Лена Нечаева выросла и превратилась в настоящую красавицу. Она почти не выходила из дому, о возвращении в школу ей даже в голову не приходило. Мать пообещала ей, что на следующий год попытается устроить её на учёбу в свой техникум. А впереди было целое жаркое сибирское лето, с комарами, мошкой, грибами и орехами.
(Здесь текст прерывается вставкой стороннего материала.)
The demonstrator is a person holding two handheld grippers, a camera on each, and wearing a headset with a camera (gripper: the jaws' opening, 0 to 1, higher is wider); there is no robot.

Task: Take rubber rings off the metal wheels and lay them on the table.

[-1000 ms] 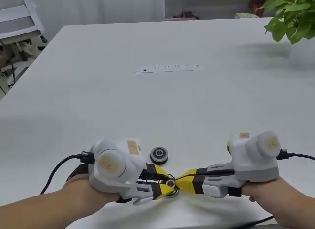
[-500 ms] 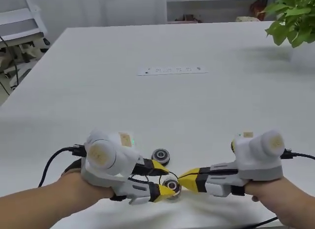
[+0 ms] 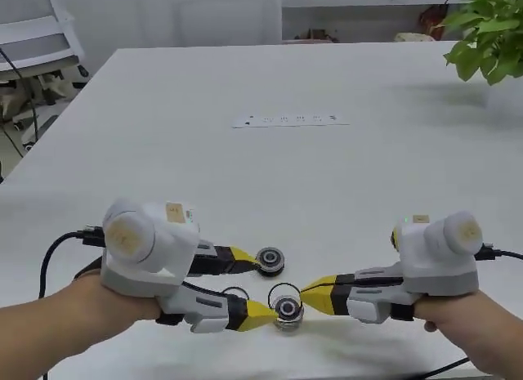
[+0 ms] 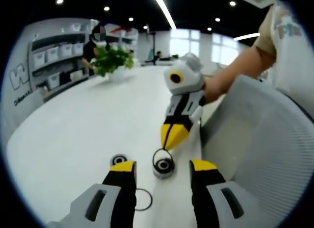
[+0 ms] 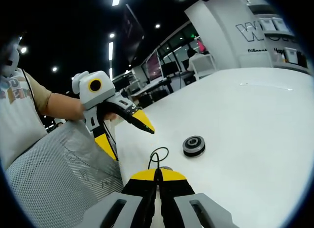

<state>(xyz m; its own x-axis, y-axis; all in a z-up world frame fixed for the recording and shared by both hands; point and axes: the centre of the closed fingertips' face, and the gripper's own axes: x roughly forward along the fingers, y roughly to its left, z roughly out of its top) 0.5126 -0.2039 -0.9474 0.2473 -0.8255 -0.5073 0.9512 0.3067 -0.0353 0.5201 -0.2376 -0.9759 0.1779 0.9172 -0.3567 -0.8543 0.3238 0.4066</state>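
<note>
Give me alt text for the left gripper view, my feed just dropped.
The open left gripper straddles a metal wheel on the white table; the right gripper pinches a rubber ring just above it. A second wheel and a loose ring lie to its left.

The left gripper (image 3: 260, 286) has let go of the wheel (image 3: 288, 309) and drawn back to the left, jaws now wide apart. The right gripper (image 3: 303, 291), pinching the ring (image 3: 282, 287), now stands clear of it, with the ring's loop lifted off the wheel.
</note>
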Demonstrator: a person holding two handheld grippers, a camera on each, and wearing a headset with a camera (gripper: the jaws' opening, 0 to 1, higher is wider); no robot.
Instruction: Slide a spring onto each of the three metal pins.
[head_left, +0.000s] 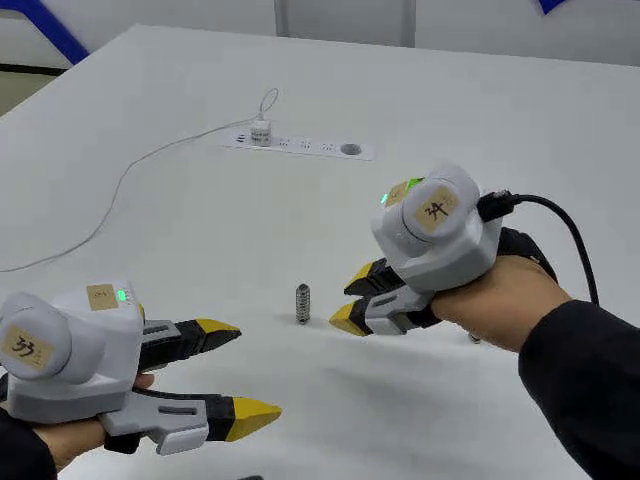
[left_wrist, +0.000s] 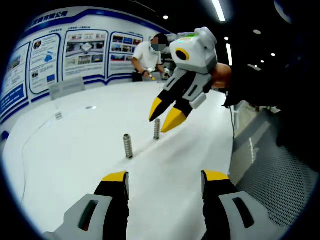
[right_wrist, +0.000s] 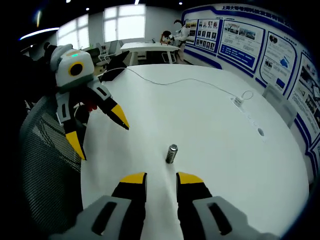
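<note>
Near sprung pin (left_wrist: 128, 146) and far sprung pin (left_wrist: 157, 129) upright on table (head_left: 200, 220), far one just beside right gripper (head_left: 345, 302), jaws narrowly parted, empty. Left gripper (head_left: 255, 368) wide, empty, near. Risk as judged: stray tip brush toppling a pin, shedding its spring.

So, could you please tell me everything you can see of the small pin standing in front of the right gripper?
The pin is a short grey metal post standing upright on the white table. A coil spring is wrapped around its shaft, and it has a rounded, shiny cap on top. It stands just ahead of the right gripper, whose yellow-tipped jaws are open and apart from it. Only the table and the spring touch it.
</note>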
В тот день Нечаева – старшая пришла раньше обычного, она была чрезвычайно возбуждена и совсем этого не скрывала. Усадив дочь поближе, она положила свои руки ей на колени и начала доверительно рассказывать:
– Ты уже большая, Леночка и я хочу поговорить с тобой, как с взрослым человеком. Твой папа бросил нас, когда ты ещё была совсем ребёнком, тебе не было ещё и трёх лет. Всё это время я как могла, стараясь всё сделать для тебя. Теперь тебе уже шестнадцать лет. Пройдёт немного времени, и ты упорхнёшь из дома навсегда и забудешь свою бедную и старую маму. Мне сейчас уже тридцать восемь лет и я хочу немного подумать и о себе. Леночка, родная моя, ты, наверное, знаешь о Григории Евдокимовиче. Знаешь ведь? Он мой, как бы это сказать, друг, понимаешь, и я говорила тебе, что у него умерла жена, слышала? Ну вот, в общем, так, Лена, теперь мы будем жить вместе. Понимаешь? Одной семьёй. Теперь он хочет, чтобы я переехала к нему, то есть, мы с тобой, конечно. Он хочет жениться на мне, я так долго этого ждала. Такие вот дела, доченька.
Григорий Евдокимович человек очень хороший, степенный, он тебе понравится, вот увидишь. Может быть, очень скоро мы все переедем в областной центр. Скоро его повысят по службе, там у тебя будет больше возможностей продолжить своё образование. Лена, ты что, меня совсем не слышишь?
Мать поразила абсолютно безразличная реакция дочери.
– Почему, слышу…– недовольно ответила Лена, – только не понимаю, зачем ты мне всё это рассказываешь? То, что ты живёшь с ним уже сто лет, знает весь город и то, что вы довели вместе с ним его жену до могилы, тоже все знают. Я – то тут причём? Делайте, что хотите, мне всё равно. Хотите – женитесь, хотите – не женитесь.